Your objective | Show every line from the data below that includes "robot".

*** Opening of Data records ***

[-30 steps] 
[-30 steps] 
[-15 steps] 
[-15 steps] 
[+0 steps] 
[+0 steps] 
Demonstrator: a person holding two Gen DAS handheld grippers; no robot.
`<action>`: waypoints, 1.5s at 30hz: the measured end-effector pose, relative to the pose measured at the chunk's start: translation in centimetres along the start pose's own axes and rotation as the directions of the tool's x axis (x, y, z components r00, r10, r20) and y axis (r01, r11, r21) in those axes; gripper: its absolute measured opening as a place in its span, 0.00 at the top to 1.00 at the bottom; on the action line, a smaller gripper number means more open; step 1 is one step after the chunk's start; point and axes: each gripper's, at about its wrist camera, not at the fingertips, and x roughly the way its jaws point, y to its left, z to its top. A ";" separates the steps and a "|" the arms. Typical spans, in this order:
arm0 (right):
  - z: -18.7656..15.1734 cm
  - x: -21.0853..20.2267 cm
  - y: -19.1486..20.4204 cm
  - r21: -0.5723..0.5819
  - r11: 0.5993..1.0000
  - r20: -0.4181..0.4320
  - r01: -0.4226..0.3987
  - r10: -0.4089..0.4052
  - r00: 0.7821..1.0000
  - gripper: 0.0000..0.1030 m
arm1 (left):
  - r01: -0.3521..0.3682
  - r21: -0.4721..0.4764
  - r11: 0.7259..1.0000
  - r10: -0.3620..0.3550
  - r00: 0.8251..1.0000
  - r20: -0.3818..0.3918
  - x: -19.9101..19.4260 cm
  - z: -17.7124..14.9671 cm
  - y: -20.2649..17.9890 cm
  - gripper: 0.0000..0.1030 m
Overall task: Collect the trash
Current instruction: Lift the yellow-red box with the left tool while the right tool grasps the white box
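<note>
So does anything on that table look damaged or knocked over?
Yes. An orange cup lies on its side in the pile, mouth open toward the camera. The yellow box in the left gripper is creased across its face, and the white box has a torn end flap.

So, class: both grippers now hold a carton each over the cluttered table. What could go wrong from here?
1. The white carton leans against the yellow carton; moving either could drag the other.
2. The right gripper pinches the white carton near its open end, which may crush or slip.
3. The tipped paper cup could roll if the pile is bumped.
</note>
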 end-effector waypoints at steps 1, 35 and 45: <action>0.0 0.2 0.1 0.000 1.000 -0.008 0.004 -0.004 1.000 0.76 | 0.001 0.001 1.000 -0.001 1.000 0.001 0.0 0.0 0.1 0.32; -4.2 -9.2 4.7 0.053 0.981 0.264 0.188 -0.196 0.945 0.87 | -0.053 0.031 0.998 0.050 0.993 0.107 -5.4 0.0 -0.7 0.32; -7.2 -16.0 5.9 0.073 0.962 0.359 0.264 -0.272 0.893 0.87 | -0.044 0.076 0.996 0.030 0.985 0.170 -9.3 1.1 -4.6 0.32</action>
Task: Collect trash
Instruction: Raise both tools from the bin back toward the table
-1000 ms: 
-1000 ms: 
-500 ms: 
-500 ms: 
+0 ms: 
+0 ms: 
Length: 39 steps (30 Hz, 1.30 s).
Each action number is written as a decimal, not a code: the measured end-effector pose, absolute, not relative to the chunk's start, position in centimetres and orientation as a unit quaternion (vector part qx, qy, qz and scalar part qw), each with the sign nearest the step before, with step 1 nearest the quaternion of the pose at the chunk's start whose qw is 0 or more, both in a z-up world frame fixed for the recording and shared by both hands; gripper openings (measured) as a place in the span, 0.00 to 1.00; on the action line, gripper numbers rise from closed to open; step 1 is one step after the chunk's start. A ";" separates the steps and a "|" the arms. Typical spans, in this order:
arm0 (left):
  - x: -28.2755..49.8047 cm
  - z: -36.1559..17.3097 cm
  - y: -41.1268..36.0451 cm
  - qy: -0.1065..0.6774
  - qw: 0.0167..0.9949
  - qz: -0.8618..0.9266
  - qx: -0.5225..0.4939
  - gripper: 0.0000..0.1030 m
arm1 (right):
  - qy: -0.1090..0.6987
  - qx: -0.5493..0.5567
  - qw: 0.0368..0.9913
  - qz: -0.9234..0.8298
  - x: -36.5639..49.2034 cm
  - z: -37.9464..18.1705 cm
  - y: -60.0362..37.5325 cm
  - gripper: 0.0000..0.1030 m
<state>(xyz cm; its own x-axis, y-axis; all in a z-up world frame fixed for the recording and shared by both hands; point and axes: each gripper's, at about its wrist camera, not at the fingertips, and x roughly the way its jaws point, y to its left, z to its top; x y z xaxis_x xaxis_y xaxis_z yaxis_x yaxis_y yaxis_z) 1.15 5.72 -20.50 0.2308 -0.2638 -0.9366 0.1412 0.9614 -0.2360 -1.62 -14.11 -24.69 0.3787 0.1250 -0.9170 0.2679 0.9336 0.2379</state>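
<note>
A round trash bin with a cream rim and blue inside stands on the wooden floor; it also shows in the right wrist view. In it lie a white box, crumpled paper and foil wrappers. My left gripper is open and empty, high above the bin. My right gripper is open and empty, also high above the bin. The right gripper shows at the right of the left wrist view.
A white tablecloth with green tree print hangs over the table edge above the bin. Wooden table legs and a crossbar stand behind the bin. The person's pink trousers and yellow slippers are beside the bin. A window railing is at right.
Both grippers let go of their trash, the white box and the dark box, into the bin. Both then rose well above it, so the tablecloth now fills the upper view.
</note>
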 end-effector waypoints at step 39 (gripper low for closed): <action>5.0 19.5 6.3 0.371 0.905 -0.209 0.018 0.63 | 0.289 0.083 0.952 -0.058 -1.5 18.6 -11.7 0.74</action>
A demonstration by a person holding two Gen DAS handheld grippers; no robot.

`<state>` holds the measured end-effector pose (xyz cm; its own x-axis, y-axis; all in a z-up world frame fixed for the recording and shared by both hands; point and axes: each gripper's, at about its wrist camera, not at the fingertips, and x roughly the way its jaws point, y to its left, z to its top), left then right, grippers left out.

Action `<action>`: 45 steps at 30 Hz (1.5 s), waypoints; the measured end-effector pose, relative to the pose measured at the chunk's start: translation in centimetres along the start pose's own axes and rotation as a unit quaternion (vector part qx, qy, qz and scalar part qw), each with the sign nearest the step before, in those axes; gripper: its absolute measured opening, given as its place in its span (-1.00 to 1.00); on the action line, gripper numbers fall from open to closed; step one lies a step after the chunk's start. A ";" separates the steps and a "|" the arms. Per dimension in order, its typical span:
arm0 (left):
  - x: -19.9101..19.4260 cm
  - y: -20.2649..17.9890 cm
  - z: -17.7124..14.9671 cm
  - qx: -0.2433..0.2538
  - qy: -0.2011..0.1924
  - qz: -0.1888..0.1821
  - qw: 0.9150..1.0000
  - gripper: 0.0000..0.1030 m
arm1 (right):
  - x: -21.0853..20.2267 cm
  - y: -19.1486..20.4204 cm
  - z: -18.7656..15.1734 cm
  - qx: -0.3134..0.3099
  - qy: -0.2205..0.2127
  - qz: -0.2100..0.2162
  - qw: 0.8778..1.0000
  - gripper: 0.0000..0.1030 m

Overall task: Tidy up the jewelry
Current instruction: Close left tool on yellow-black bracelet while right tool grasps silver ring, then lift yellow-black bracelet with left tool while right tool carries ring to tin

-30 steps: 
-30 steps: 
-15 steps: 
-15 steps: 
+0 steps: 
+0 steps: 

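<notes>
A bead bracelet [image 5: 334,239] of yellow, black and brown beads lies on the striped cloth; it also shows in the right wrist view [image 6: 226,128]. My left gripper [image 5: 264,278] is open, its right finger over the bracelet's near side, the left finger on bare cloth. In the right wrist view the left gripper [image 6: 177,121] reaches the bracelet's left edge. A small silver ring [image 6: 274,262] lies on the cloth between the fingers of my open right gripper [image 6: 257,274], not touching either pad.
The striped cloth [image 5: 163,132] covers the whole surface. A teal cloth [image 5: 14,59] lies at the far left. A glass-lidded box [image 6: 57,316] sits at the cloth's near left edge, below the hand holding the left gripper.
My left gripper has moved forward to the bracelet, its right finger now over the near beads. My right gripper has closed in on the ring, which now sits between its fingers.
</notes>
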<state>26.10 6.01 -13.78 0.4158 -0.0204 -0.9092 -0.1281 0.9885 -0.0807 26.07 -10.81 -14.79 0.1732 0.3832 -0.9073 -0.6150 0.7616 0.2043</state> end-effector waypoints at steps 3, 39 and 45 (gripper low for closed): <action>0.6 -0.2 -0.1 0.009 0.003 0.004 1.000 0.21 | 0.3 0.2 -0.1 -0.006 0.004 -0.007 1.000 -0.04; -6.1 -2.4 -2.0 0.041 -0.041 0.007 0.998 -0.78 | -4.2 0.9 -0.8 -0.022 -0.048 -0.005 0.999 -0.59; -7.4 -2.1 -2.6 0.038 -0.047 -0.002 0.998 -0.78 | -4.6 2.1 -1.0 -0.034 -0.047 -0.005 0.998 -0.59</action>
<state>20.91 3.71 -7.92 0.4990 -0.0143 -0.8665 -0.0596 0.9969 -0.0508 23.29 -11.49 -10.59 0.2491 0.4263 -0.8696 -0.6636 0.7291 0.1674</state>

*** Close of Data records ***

Response for this exercise |
Demonstrator: a person holding two Gen DAS handheld grippers; no robot.
A demonstration by a person holding two Gen DAS handheld grippers; no robot.

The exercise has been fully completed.